Debian Jessie is the current Debian stable branch, so that's about as
thoroughly tested as it gets.
My guess is that you may be experiencing hardware problems. Possibly
the degradation of your hard disk. Use the smartmontools package if you
suspect that the disk may be dying. Also check whether the cables are
all still properly seated.
However, it may also be more innocent, e.g. a flipped bit somewhere due
to cosmic radiation or EM fields. A clean shutdown and power-off ─ with
the power cable unplugged from the system for about 10-15 minutes ─
followed by a new cold boot should remedy this, normally.
The only way to thoroughly protect your system from EM fields is to put
it inside a Faraday cage, but the best way to protect you from all
environmentally caused digital corruption would be to invest in a system
with ECC, and specifically ECC registered DRAM.
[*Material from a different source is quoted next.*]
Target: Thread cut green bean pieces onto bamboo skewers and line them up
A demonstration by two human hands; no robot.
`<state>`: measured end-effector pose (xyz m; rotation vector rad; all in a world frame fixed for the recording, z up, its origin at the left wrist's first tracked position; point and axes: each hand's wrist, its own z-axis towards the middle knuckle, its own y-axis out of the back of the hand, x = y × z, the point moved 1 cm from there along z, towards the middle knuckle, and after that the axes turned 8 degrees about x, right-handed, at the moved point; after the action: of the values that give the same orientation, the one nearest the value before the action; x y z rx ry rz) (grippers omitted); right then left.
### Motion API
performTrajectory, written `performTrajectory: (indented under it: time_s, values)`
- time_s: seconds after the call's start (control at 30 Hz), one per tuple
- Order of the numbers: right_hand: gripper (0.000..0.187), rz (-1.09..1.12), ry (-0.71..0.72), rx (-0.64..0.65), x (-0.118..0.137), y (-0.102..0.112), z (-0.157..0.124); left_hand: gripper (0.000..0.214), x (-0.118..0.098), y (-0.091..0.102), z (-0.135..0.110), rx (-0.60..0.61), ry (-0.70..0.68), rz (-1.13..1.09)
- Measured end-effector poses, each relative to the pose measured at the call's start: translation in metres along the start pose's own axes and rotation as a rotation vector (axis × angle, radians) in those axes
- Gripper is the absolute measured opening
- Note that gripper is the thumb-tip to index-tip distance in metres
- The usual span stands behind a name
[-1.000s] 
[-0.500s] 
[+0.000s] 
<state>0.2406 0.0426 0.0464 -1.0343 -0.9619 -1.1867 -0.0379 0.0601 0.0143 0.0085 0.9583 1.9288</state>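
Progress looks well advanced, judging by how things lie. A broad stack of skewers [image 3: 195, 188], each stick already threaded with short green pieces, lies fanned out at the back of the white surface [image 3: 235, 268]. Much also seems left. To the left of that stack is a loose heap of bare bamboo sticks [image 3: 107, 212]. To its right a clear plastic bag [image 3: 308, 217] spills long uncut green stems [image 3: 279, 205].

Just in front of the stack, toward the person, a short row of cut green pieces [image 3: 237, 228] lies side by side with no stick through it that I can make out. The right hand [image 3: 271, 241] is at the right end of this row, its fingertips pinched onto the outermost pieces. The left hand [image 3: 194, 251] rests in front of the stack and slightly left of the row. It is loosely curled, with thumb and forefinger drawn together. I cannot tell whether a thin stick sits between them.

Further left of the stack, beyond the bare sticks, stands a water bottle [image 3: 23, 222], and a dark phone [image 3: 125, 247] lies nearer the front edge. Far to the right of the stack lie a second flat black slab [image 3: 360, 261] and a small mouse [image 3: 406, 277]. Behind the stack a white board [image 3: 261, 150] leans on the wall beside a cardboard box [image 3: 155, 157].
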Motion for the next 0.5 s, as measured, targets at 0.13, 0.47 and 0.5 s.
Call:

I would either way recommend booting up from a Live CD and run
"badblocks" on your entire hard disk. Depending on the capacity of your
disk, this may be a very time-consuming process. Also run memtest86 on
your system ─ I'm assuming that it's an x86 architecture ─ and let it
run overnight just to make sure. It may not actually find errors even
if there are any, but if it _does_ find errors, then they will never be
false positives, so then it's time to replace that particular RAM
module.
Also, if you suspect that some process is messing with your permissions,
you can try any of the following...:
1. Run a grep for "chmod" throughout your entire /etc tree.
2. Check whether the filesystem in question is mounted with "noexec".
This would normally not unset the execute permission, but would
rather prevent a file with execute permission being executed.
3. In relation to filesystem damage ─ which may or may not have been
caused by a hardware fault ─ run fsck on the filesystem, preferably
from a rescue CD, so that you can be sure that nothing on the disk
itself is mounted. It is possible ─ depending on your machine's
specific configuration ─ that the filesystem automatically gets
remounted read-only when the system detects that there are
inconsistencies between the virtual filesystem layer and the
physical filesystem, e.g. after an unclean shutdown.
4. Check your system logs. As I understand it, Debian Jessie uses
systemd as a replacement for System V init, which means that your
system logger is probably going to be journald, which stores the
logs in a binary format. You can check the logs using the command
"journalctl" ─ it has a man page, and I don't use systemd on my
system, so I cannot give you the exact syntax.
5. Trace back your own steps. It is possible that you forgot to
set the execute permission on the file, or that you did it while
working under another UID ─ e.g. by using su or sudo ─ in which
case the file might have execute permission, but not for the
account from which you were trying to execute it.